To Rcpp Attributes and Beyond From inline

In the olden days of Rcpp, circa 2012 or before Rcpp 0.10.0, there was a bees knees approach to inlining C++ code with R using a package called inline. Fast forward to when Rcpp 0.10.0 was released on November 12, 2012 and the world of Rcpp changed forever. Now, you may be thinking that I’m being a little overdramatic here. However, that is not the case at all. The pinnacle contribution of Rcpp Attributes made by J.J. Allaire changed everything. Everyday statisticians could harness the power of C++ from within R with very little knowledge of C++ as illustrated by his Rcpp Bay Area talk. While the end result between the two methods is the same, the journey to the end is remarkably different. The differences will be shown are considerable in magnitude. Therefore, we are brought to the pinnacle question of this post:

If a great algorithm exists and no one uses it, does it really exist?

From experience, the answer is resounding no and, thus, the origins of this post to hopefully discourage the use of inline in favor of more modern techniques offered by Rcpp for inlining C++ code.

End of the Beginning

For many, the formal introduction to Rcpp happens through Dirk Eddelbuettel’s Seamless R and C++ Integration with Rcpp (free for University students with a membership to Springer, otherwise $54.99), which unfortunately makes heavy use of the inline package. Indeed, the introductory fibonacci example to show how to embed C++ code within R makes direct use of inline. The use of inline would not be very problematic but it increases the barrier of entry for those just beginning their journey marrying R code with C++. In particular, to inline code with the inline package one must:

  1. translate the computationally intense code to C++
  2. provide faux function body declaration
  3. specify the R signature types for the function variables
  4. save compiled function given by cxxfunction() or cfunction() to a variable

As one can imagine, the approach yields several areas that draw away attention from the main task: improving the speed of computational intensive code. In essence, to accomplish the inlining task, one is forced to have knowledge of a smorgasbord of programming techniques.

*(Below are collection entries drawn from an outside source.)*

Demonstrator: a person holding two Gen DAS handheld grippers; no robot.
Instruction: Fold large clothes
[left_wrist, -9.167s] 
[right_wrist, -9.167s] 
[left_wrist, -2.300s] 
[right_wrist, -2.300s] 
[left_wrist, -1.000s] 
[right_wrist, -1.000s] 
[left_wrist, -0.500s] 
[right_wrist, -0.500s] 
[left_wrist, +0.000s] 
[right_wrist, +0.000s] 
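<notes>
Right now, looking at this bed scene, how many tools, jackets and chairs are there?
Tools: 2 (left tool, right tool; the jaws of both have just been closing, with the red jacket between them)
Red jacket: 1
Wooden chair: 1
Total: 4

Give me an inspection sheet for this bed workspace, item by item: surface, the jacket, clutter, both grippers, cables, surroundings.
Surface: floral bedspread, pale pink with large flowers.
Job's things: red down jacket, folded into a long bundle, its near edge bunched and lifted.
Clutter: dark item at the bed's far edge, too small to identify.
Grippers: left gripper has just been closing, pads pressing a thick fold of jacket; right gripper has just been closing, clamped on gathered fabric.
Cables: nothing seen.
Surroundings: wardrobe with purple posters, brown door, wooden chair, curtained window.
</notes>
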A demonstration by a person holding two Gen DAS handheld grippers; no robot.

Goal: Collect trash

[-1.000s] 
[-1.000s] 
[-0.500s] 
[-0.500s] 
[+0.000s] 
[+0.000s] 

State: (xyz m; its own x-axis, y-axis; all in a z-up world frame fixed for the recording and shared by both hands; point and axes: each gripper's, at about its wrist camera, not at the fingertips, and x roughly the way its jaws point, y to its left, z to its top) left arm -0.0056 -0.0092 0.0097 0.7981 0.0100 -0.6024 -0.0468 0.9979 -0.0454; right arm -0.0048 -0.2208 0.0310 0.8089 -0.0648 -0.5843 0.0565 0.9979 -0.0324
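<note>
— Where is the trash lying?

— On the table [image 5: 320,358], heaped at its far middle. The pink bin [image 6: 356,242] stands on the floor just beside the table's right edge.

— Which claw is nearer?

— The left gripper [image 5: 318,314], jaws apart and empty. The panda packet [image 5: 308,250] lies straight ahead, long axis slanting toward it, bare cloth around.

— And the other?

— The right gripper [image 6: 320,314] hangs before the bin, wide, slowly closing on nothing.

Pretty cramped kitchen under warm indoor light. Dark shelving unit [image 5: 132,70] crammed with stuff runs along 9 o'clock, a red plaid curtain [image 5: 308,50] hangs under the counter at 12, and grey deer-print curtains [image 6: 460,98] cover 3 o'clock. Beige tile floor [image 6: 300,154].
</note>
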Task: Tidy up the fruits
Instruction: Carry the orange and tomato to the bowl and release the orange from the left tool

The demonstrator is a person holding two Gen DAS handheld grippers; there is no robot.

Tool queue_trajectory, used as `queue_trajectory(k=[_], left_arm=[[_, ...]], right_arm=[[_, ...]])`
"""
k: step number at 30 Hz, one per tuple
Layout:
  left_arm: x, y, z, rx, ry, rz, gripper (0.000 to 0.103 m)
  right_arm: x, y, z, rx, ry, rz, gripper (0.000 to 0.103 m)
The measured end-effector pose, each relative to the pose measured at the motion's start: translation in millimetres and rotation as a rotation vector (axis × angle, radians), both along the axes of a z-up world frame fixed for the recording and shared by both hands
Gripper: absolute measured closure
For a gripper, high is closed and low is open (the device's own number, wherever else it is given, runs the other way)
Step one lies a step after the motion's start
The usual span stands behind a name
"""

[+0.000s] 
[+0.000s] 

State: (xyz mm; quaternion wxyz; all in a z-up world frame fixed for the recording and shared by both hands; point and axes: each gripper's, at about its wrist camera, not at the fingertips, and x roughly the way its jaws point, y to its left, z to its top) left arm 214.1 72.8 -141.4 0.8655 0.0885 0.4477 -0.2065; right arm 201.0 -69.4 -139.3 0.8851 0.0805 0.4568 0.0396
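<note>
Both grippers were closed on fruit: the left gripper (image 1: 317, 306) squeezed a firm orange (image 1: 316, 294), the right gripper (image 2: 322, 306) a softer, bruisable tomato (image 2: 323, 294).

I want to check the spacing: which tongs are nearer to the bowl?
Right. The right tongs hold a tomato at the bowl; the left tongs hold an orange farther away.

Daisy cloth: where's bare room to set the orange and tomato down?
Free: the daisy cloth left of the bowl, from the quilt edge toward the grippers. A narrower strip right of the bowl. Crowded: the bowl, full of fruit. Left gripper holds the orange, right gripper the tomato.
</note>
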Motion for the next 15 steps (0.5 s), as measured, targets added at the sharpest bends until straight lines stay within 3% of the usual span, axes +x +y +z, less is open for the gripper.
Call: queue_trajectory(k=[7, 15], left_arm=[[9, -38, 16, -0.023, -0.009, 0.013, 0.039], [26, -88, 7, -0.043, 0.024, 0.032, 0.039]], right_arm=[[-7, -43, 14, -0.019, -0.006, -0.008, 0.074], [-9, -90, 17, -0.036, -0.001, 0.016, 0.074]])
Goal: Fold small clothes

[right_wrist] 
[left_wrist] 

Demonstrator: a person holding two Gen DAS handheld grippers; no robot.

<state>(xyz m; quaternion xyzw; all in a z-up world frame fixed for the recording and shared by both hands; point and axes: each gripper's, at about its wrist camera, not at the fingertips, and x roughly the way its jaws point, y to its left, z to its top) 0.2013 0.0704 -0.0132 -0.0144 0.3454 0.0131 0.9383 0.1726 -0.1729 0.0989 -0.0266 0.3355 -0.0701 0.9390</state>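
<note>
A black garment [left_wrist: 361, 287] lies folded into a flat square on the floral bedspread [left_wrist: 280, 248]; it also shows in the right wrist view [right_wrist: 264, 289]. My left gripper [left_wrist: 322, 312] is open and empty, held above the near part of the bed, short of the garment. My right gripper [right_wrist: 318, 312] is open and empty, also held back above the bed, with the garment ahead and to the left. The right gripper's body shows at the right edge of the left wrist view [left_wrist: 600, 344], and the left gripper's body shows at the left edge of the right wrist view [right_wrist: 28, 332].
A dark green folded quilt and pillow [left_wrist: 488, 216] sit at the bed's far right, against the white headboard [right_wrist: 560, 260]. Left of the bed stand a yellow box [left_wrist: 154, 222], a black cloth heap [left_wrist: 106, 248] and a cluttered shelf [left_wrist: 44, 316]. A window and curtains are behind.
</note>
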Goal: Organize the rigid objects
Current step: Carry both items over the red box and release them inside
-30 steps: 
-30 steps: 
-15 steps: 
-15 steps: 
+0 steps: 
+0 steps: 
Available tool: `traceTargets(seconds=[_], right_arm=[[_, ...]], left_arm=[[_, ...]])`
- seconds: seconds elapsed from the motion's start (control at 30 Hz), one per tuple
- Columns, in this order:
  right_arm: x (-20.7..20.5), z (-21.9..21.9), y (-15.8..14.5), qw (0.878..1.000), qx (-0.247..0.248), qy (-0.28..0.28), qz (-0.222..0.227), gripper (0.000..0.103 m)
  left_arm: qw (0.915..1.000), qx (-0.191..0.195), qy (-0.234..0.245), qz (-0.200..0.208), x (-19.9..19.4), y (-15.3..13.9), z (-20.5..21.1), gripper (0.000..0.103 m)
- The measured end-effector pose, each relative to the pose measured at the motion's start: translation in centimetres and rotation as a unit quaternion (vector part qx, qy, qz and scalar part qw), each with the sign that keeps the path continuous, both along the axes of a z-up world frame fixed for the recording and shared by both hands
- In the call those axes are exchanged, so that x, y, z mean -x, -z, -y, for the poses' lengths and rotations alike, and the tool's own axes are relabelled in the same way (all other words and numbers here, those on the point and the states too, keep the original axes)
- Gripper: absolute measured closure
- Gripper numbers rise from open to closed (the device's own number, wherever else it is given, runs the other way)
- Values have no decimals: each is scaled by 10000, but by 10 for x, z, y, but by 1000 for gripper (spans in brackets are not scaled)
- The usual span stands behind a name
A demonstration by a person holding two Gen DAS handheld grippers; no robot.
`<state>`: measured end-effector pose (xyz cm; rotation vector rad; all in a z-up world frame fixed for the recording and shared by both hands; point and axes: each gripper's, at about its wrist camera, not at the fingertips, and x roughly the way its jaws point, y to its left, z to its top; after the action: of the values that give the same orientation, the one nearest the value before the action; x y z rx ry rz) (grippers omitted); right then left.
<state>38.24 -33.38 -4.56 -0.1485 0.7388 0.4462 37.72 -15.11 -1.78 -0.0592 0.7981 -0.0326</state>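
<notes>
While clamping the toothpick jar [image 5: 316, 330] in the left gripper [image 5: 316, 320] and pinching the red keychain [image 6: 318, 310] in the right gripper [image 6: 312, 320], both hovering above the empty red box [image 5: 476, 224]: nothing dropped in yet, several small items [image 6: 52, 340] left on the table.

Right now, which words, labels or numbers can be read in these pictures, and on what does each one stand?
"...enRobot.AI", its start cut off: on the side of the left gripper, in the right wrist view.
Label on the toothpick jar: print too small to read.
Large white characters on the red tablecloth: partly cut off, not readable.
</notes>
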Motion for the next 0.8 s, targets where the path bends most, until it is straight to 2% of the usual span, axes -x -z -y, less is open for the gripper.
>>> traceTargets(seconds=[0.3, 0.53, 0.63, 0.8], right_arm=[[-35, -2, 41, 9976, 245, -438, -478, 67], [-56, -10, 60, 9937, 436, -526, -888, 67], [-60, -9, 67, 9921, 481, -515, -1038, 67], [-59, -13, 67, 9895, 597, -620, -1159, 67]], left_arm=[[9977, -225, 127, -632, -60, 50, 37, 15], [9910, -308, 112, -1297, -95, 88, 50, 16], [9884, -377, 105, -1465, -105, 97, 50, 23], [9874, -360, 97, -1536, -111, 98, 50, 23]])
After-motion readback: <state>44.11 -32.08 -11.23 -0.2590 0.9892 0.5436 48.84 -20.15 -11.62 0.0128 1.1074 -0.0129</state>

Now, the contribution of Rcpp Attributes made by J.J. Allaire alleivated all of the above points in one swoop. The process of inlining code became remarkably straightforward to the point that you can now press a button in the RStudio IDE and voila the code is inlined! Simply put, the focus is now on the act of translating or writing computationally intensive code and not on managing it. In essence, Rcpp Attributes kept the syntactical features associated with functions and automated the previously manual process by introducing cppFunction() and sourceCpp(). The prior maps more closely to the intent of inline while the later provides a more familiar route for seasoned programmers.

Case Study: Row Sums

To investigate the properties of inline code, we’ll opt to recreate the rowSums() function within R that takes a matrix of \(m \times n\) dimensions and reduces it to \(m\) by summing over the \(n\) elements within a row. Mathematically, the operation can be represented by the following series:

$$\sum_{j = 1}^n x_{ij}$$

# Create a test matrix
(test_mat <- matrix(1:4, nrow = 2))
##      [,1] [,2]
## [1,]    1    3
## [2,]    2    4
# Compute the result using base R implementation
(r_base <- rowSums(test_mat))
## [1] 4 6

Implementing within R

Before talking about C++ code, we begin by displaying the implementation for row summation within R. Please note, the implementation is not optimized to take advantage of vectorization simply to ease the translation effort to C++. So, the resulting R implementation is given as:

# Non-vectorized (e.g. horribly inefficient)
rowSums_r <- function(a) {
  nrows <- nrow(a)
  row_sums <- rep(0, nrows)
  for(i in seq_len(nrows)) { 
    for(j in seq_len(ncol(a))) {
      row_sums[i] <- row_sums[i] + a[i, j]
    }
  }
  row_sums 
}

Running the necessary test checks, yields:

# Calculate row sum with function
(r_func <- rowSums_r(test_mat))
## [1] 4 6
# Check against base R implementation
all.equal(r_func, r_base)
## [1] TRUE

Old school inline use via cxxfunction()

Before we get to the use of Rcpp attributes, we need to take a trip down memory lane or more pressingly using apriori knowledge of the inline package process to compile code. We’ll follow the points outlined in the previous section that compared both approaches. However, this does not mean that there is any level of endorsement toward writing code with this approach. In fact, the take away message from this section should resoundingly be:

DO NOT USE inline FOR C++ CODE!

With this being said, we begin. We start the process off by translating the code from R to C++ using Rcpp syntax:

// Data matrix
Rcpp::NumericMatrix x;

// Initialize storage
Rcpp::NumericVector row_sums(x.nrow());

// Sum over results
for (int i = 0; i < x.nrow(); ++i) {
  for(int j = 0; j < x.ncol(); ++j) {
     row_sums[i] += x(i,j);
 }
}

Moving along, the above code must be morphed so that x can receive the input value from R and be able to send the computed result back into R. In essence, a faux functional body declaration must be crafted. The results of which are a bit weird to say the least.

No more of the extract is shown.